For the past six years, Fruno has worked for People for the Ethical Treatment of Animals, or PETA Asia.
She says readers may recognize her as one of the protesters outside the Cloverdale Rodeo each year.
In hopes of spaying and neutering another 60 animals in Pasay, she’s launched an online fundraising drive to collect $5,000.
For her birthday on July 12 this year, rather than gifts or parties, she would like to see the rest of the area’s animals spayed or neutered – something that will help reduce future expenses of caring for the group, and would reduce the populations of dogs and cats, aiding “the people who struggle desperately to care for the animals they already have,” she says. If any money is left over, she’ll use the funds to provide treatment for sarcoptic mange, a serious problem for dogs in rural areas of the Philippine, and to provide regular deworming treatment to working horses on the island of the Taal volcano.

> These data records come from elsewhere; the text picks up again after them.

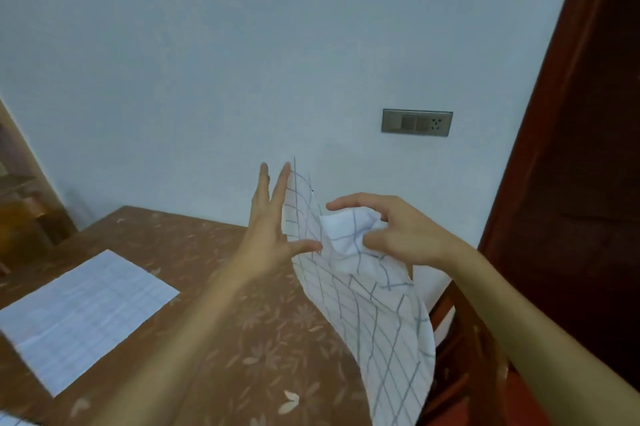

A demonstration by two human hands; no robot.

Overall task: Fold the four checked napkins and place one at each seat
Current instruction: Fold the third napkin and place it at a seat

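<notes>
**A:** We hold a napkin (363, 304) in the air over the right edge of the counter (242, 321). Its lower end hangs down in front of the chair (460, 339).

**B:** And our hands?

**A:** Our right hand (398, 235) has its fingers curled round a bunched upper corner. Our left hand (268, 238) is spread wide with the fingers straight, and the thumb touches the cloth's face. The fingers run up along the raised edge, apparently to steady it.

**B:** Why lift it off the counter?

**A:** We judge it is being shaken out and squared. Hanging lets the weight pull the creases flat before an edge is matched. The bunched corner suggests the fold has not yet begun.

**B:** How far along are we?

**A:** A folded napkin (86, 314) lies flat on the counter to our left, well apart from the one in the air. It looks like one seat's napkin, already laid. A sliver of checked cloth shows at the lower left corner, and we cannot tell what it is.

**B:** What could go wrong?

**A:** The cloth is limp, so the loose lower end may swing and skew the fold.
</notes>
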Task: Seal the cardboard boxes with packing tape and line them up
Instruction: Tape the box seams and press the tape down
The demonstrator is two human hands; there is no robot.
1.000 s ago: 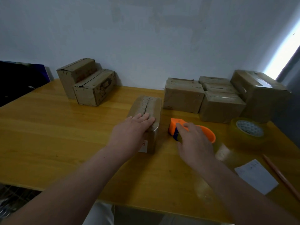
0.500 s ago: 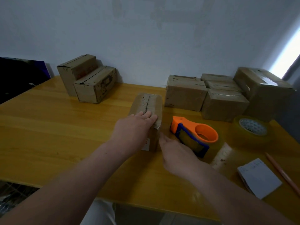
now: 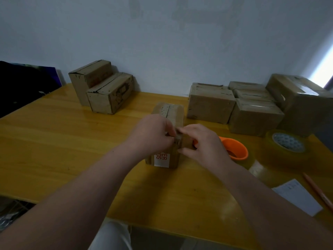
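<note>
**Both hands grip the middle box**

Nearest us, a paper slip [image 3: 297, 197] and a pencil [image 3: 319, 192] lie on the yellow table [image 3: 72, 141]. Our left hand [image 3: 153, 134] and right hand [image 3: 203, 145] curl their fingers round the near top edge of the small cardboard box [image 3: 177, 112] mid-table. Just right sit an orange tape dispenser [image 3: 234, 147] and a tape roll [image 3: 286, 148]; other boxes [image 3: 210, 105] stand by the wall

I see a small brown cardboard box [image 3: 169, 112] standing mid-table, a seam along its top; orange tape dispenser [image 3: 236, 148] just right, clear tape roll [image 3: 286, 148] beyond.
</note>
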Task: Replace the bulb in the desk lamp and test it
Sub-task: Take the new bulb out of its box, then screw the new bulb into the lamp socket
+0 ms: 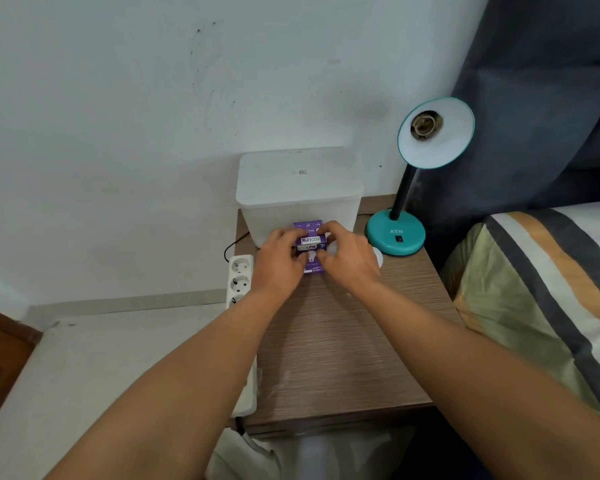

“I”m just one person working in a small community, but for these animals and these people, it changes their entire world,” she says.
She’s come to think of the bus station and the neighbourhood around it as her home away from home.
“I love arriving and hearing people call ‘doktora’ (because they refuse to believe I am not a doctor),” she says.
Leading by example is having an effect; she is thrilled when she sees bowls filled with fresh water or notices someone bathing their pet.
She’s amazed at how well the people in the area treat her: other women defend her if she’s being harassed, and mind her backpack when she chases off after another ailing cat or dog.
The Philippines is a poverty-stricken country, says Fruno, who thinks a lack of eduction and resources helps explain the country’s cat and dog problem.
“People just don’t know what the animals need, and don’t have the means to provide it.”
So why not help people instead? “The truth is there are so many worthy causes, and the area where I care for the dogs and cats is very poor, but I know that by helping the animals there, I am also helping the people,” she says.
“People want to care for their animals, and they are so grateful for the assistance. They love their animals and they want to do the best they can for them. I am committed to helping them do that.”